ACTION ITEM = Give all of the data again exactly as written, omitting every image.

DATASET EXCERPT =
•••

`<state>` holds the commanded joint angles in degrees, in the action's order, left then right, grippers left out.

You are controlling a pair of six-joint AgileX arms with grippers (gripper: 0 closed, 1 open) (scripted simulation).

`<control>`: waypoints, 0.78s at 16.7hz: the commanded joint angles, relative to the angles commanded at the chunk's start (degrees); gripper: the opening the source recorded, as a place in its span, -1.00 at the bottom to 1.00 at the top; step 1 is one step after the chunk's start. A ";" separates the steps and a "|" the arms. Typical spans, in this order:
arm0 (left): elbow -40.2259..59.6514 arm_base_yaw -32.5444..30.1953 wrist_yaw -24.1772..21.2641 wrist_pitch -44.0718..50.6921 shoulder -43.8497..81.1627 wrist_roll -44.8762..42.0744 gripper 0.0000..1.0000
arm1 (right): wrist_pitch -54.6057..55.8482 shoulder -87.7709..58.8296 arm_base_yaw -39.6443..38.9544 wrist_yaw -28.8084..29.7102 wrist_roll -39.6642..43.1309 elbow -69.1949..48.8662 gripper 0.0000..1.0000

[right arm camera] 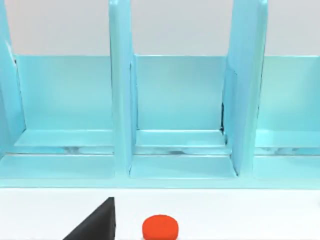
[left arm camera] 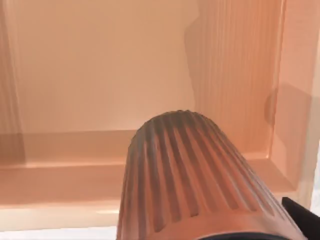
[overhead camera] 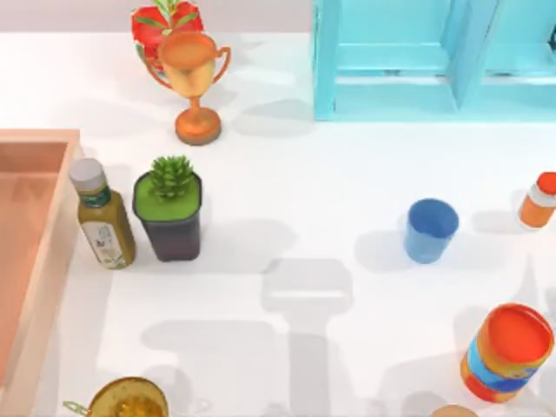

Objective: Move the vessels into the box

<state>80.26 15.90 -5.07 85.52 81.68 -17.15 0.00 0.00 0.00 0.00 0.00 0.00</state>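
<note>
Showing ribbed brown cup point(left arm camera: 200, 185), seemingly above box point(left arm camera: 100, 165)

box point(overhead camera: 54, 252) cut by left edge | brown cup point(left arm camera: 200, 185) base cut off | can point(overhead camera: 506, 352) partly cropped

Trophy point(overhead camera: 193, 80): standing upright at 11 o'clock, golden, just in front of a red flowered pot point(overhead camera: 161, 22).
Shelf unit point(overhead camera: 434, 56): turquoise, sitting at 1 o'clock.
Succulent point(overhead camera: 169, 207): sitting in a dark pot at 9 o'clock, just beside a dressing bottle point(overhead camera: 102, 215).
Can point(overhead camera: 506, 352): orange-lidded, blue-labelled, standing at 4 o'clock.
Small orange bottle point(overhead camera: 539, 200): standing at 3 o'clock.
</note>
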 joint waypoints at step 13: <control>-11.70 5.78 0.35 -7.62 0.67 -5.49 -1.00 | 0.00 0.00 0.00 0.00 0.00 0.00 1.00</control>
<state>68.56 21.68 -4.73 77.90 82.35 -22.63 0.00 0.00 0.00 0.00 0.00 0.00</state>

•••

WRITTEN ANSWER =
`<state>` holds the commanded joint angles in degrees, in the action's order, left then right, grippers left out.

You are controlling a pair of six-joint AgileX arms with grippers (gripper: 0 closed, 1 open) (scripted simulation).

`<control>`: waypoints, 0.78s at 16.7hz: the commanded joint angles, relative to the angles commanded at the chunk's start (degrees); gripper: the opening the source recorded, as a place in its span, -1.00 at the bottom to 1.00 at the top; step 1 is one step after the chunk's start. A ";" separates the steps and a "|" the arms. Typical spans, in this order:
arm0 (left): elbow -40.2259..59.6514 arm_base_yaw -32.5444..30.1953 wrist_yaw -24.1772..21.2641 wrist_pitch -44.0718..50.6921 shoulder -43.8497..81.1627 wrist_roll -44.8762..42.0744 gripper 0.0000..1.0000
arm1 (right): wrist_pitch -54.6057..55.8482 shoulder -87.7709..58.8296 arm_base_yaw -39.6443..38.9544 wrist_yaw -28.8084..29.7102 wrist_roll -39.6642..43.1309 elbow -69.1949..48.8662 gripper 0.0000..1.0000

[right arm camera] 
[left arm camera] 
[overhead camera] 

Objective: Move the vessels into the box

<state>80.26 15.90 -5.07 85.52 81.68 -17.15 0.00 0.00 0.00 0.00 0.00 0.00</state>
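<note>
Showing ribbed brown cup point(left arm camera: 200, 185), seemingly above box point(left arm camera: 100, 165)

box point(overhead camera: 54, 252) cut by left edge | brown cup point(left arm camera: 200, 185) base cut off | can point(overhead camera: 506, 352) partly cropped

Trophy point(overhead camera: 193, 80): standing upright at 11 o'clock, golden, just in front of a red flowered pot point(overhead camera: 161, 22).
Shelf unit point(overhead camera: 434, 56): turquoise, sitting at 1 o'clock.
Succulent point(overhead camera: 169, 207): sitting in a dark pot at 9 o'clock, just beside a dressing bottle point(overhead camera: 102, 215).
Can point(overhead camera: 506, 352): orange-lidded, blue-labelled, standing at 4 o'clock.
Small orange bottle point(overhead camera: 539, 200): standing at 3 o'clock.
</note>
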 joint waypoints at step 13: <control>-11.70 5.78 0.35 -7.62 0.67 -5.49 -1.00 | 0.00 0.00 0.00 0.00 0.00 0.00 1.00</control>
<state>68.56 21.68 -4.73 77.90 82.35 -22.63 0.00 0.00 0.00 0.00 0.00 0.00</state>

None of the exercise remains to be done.